◆ **WHAT THE TASK REQUIRES**
Look below for the line holding "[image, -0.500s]" and the line holding "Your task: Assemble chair". Transcribe exactly those lines and all lines between them, nothing more.

-- EXERCISE MATERIALS follows --

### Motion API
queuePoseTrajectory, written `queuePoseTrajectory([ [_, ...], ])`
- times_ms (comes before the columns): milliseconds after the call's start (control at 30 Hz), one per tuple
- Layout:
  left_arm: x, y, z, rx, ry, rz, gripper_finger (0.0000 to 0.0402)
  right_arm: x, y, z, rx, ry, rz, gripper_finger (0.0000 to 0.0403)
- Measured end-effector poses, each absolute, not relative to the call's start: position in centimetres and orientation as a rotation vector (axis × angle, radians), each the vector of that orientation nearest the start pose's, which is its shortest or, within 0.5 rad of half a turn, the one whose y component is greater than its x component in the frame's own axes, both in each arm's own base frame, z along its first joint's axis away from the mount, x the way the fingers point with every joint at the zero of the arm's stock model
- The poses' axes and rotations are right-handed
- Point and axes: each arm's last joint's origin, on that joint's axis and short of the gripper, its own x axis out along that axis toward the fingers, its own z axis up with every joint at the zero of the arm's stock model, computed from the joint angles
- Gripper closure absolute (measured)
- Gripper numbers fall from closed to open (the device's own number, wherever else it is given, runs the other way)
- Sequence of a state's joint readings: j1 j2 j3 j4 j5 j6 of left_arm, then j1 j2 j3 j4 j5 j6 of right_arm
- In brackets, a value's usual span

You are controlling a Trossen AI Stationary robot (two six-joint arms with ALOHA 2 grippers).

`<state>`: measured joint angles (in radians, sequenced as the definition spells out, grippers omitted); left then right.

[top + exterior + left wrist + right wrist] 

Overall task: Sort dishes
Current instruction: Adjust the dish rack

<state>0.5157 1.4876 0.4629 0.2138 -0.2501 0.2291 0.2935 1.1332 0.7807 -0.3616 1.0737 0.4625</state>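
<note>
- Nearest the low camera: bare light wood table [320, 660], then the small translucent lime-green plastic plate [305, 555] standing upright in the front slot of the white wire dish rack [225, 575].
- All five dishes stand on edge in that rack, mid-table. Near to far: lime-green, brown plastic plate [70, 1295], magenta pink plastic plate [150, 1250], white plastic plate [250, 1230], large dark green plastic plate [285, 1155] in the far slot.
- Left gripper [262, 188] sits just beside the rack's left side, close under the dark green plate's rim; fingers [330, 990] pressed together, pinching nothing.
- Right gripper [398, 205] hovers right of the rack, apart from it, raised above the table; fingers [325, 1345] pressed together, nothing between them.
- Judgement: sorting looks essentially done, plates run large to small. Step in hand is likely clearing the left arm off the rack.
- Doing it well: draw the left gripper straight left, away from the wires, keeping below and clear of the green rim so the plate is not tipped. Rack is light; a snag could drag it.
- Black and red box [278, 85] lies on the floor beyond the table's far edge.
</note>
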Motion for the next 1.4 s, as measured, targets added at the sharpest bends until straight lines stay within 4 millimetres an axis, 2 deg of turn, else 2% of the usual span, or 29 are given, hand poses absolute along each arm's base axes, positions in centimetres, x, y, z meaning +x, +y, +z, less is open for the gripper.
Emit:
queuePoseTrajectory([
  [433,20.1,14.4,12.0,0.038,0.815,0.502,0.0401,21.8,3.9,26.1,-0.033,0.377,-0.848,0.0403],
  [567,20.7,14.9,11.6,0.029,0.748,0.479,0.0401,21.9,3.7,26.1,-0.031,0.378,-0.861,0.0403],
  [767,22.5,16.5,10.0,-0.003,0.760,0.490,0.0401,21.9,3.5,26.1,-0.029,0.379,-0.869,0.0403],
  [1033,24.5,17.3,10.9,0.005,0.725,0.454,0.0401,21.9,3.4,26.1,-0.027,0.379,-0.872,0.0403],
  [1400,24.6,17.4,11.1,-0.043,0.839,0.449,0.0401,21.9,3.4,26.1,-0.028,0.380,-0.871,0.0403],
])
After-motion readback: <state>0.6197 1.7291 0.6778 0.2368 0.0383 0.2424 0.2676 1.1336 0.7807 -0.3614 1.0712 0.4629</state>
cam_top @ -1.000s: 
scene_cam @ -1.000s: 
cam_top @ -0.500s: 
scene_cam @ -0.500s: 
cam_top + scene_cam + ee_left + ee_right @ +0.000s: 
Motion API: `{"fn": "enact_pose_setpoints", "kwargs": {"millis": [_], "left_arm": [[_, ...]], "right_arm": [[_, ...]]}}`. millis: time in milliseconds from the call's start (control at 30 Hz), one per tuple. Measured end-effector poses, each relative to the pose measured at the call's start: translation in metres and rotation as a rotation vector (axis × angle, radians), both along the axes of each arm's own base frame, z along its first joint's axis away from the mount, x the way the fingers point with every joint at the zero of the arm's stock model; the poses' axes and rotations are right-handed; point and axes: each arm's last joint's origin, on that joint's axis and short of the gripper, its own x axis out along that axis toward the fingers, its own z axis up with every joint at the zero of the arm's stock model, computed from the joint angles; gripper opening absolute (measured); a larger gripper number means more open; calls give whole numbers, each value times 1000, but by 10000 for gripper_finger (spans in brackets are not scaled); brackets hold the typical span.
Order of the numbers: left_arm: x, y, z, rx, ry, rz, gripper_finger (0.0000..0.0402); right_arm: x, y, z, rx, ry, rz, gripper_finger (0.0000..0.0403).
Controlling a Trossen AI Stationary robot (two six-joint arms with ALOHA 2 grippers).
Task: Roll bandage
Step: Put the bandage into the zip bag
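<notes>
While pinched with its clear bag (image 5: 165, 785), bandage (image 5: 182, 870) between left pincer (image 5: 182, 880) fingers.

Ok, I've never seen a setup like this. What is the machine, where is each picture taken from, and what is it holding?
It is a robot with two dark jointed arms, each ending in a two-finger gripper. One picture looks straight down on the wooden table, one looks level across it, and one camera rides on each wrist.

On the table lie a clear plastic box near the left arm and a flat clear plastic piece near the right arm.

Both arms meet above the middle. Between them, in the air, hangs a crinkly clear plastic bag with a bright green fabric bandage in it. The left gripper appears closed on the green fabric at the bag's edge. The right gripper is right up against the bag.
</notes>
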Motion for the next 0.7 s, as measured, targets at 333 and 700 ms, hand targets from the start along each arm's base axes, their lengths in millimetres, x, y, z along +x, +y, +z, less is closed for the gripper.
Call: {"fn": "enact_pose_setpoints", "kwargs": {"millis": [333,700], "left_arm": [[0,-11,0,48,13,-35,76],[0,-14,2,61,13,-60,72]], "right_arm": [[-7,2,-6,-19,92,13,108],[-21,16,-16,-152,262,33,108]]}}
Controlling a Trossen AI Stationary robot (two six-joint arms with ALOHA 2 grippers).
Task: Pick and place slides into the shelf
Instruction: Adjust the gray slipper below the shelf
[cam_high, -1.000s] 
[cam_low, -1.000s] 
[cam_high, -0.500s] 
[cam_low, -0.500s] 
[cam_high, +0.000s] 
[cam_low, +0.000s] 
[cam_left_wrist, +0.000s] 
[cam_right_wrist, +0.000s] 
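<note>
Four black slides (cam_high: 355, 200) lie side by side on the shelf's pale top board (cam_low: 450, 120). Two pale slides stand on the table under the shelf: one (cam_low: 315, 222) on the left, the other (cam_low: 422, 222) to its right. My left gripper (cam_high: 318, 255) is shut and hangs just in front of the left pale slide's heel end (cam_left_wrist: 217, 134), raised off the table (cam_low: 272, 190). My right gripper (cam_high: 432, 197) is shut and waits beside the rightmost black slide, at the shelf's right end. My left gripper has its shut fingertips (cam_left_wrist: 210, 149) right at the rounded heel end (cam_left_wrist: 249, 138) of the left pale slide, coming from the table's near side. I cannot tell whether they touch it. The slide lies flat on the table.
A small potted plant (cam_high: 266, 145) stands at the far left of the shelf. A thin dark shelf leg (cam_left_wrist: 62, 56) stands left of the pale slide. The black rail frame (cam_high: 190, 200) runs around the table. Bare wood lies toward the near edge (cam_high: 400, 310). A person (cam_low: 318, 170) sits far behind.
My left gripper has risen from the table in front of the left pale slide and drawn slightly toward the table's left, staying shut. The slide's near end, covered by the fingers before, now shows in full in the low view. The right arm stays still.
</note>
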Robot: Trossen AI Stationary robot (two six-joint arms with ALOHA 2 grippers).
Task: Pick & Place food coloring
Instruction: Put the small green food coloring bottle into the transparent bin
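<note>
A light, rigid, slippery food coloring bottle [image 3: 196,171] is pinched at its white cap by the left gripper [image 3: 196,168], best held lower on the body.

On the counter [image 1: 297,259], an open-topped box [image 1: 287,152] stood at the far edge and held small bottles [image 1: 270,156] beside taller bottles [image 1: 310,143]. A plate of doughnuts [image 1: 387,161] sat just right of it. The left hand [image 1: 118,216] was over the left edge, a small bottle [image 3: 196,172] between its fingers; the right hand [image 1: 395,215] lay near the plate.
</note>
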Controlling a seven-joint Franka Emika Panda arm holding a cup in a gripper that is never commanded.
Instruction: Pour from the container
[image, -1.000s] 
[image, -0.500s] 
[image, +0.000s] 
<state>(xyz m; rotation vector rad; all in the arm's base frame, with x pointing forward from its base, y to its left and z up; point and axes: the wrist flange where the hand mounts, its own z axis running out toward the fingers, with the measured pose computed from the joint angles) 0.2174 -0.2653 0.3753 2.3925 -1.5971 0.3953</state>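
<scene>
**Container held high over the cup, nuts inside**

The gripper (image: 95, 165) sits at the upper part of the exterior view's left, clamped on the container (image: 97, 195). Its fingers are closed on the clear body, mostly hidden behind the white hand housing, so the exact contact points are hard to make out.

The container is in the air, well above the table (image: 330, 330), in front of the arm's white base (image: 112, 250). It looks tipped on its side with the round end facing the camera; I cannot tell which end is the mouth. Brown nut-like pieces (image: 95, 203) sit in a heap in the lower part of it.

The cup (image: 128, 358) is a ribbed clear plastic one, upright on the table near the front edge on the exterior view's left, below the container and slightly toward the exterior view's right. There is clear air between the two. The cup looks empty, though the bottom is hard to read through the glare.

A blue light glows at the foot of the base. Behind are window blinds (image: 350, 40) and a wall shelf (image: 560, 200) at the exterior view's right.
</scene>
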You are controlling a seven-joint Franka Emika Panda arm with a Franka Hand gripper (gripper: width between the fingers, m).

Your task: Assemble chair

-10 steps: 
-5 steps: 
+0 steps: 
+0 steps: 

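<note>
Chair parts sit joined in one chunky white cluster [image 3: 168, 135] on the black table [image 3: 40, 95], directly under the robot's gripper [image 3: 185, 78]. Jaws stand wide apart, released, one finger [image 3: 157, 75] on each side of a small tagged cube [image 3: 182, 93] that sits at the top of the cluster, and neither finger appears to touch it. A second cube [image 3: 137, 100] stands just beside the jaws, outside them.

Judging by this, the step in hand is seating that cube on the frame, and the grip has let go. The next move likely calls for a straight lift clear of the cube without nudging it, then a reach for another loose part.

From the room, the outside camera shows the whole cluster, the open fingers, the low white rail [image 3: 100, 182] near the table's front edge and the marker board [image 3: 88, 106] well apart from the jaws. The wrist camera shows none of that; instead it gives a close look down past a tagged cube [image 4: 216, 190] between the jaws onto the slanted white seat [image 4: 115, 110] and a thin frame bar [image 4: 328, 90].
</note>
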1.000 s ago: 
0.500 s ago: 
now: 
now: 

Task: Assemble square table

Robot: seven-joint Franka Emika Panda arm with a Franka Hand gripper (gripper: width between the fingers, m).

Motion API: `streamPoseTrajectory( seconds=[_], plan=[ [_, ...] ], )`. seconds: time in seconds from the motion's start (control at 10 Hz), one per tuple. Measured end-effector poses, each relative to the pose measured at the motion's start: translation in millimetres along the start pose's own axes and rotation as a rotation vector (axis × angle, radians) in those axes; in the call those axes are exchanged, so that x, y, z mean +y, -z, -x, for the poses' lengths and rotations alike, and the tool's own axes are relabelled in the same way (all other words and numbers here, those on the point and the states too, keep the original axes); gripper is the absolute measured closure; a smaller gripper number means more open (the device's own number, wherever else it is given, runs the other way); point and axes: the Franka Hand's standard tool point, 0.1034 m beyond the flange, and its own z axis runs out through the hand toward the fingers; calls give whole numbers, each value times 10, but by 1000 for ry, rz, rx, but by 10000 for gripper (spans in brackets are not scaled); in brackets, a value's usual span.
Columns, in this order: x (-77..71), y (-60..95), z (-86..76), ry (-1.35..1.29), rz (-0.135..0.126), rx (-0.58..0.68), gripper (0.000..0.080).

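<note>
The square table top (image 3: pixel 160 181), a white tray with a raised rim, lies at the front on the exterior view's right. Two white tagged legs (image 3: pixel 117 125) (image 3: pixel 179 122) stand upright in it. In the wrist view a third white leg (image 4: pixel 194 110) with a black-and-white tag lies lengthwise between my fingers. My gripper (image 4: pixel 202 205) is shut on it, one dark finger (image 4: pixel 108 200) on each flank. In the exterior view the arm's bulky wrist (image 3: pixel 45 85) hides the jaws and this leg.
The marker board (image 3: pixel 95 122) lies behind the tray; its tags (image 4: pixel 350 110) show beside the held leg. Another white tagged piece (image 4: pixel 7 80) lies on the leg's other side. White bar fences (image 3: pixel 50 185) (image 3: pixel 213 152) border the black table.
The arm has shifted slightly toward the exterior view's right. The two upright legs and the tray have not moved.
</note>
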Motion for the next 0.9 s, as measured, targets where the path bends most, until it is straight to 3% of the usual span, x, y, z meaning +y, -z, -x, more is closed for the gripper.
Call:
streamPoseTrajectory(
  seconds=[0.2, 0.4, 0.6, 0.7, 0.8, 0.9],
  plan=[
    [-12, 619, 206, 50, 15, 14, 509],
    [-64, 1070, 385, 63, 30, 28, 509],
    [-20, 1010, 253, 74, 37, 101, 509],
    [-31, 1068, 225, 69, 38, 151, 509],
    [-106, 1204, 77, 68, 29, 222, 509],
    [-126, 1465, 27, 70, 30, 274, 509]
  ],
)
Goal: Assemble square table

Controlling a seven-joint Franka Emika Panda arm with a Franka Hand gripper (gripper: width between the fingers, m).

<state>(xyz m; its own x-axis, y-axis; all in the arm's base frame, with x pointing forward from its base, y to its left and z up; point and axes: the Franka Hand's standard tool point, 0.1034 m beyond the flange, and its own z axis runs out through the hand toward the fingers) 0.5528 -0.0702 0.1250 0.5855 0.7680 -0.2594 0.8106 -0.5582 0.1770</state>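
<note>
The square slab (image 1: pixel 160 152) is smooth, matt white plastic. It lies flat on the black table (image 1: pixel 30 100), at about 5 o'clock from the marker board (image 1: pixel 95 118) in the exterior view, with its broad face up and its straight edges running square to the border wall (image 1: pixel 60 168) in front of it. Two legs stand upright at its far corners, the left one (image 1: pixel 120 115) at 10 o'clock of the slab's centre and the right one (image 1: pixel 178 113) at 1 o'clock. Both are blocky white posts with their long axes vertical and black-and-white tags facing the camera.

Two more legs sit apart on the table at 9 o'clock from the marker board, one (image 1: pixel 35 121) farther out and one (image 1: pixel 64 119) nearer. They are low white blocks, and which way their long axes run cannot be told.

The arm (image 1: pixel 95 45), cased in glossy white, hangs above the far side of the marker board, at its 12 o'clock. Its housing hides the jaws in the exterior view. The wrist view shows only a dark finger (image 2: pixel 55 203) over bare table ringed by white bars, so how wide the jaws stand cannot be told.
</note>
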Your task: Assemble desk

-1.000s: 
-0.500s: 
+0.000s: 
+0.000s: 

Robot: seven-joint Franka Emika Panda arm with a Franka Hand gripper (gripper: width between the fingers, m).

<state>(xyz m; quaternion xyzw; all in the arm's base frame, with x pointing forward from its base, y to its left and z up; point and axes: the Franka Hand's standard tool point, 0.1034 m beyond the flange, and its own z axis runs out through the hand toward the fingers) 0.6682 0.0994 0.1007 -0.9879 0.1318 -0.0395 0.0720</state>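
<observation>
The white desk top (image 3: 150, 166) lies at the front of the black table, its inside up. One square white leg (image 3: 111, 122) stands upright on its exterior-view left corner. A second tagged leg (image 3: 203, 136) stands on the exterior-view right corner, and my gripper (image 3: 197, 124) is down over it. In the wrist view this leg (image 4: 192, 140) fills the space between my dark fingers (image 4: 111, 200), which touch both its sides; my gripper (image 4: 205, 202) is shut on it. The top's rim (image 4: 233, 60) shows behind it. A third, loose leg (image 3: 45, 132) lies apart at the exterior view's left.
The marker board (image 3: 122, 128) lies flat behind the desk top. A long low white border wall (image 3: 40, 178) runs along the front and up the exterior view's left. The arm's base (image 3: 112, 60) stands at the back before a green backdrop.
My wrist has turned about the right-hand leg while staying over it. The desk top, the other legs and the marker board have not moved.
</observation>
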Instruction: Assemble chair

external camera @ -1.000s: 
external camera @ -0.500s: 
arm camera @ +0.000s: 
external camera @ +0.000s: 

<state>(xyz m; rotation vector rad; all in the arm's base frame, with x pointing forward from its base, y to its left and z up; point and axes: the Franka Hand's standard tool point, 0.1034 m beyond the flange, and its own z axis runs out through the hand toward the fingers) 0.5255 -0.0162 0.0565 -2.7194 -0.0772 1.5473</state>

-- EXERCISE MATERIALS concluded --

◆ **SOLUTION BELOW**
[image, -0.500s] 
[image, +0.000s] 
<state>(xyz m; rotation vector rad; all in the arm's base frame, with x pointing forward from its base, y to its left and z up; point and axes: the wrist flange where the hand mounts, its own z axis running out toward the fingers, with the measured pose computed from the joint angles) 0.2174 -0.2653 0.3753 2.3925 -1.5971 0.3953</state>
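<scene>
**Container held high over the cup, nuts inside**

The gripper (image: 95, 165) sits at the upper part of the exterior view's left, clamped on the container (image: 97, 195). Its fingers are closed on the clear body, mostly hidden behind the white hand housing, so the exact contact points are hard to make out.

The container is in the air, well above the table (image: 330, 330), in front of the arm's white base (image: 112, 250). It looks tipped on its side with the round end facing the camera; I cannot tell which end is the mouth. Brown nut-like pieces (image: 95, 203) sit in a heap in the lower part of it.

The cup (image: 128, 358) is a ribbed clear plastic one, upright on the table near the front edge on the exterior view's left, below the container and slightly toward the exterior view's right. There is clear air between the two. The cup looks empty, though the bottom is hard to read through the glare.

A blue light glows at the foot of the base. Behind are window blinds (image: 350, 40) and a wall shelf (image: 560, 200) at the exterior view's right.
</scene>
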You are controlling a seven-joint Franka Emika Panda arm with a Franka Hand gripper (gripper: width between the fingers, m).

Your task: Assemble chair

The exercise requires nothing more than what has been given.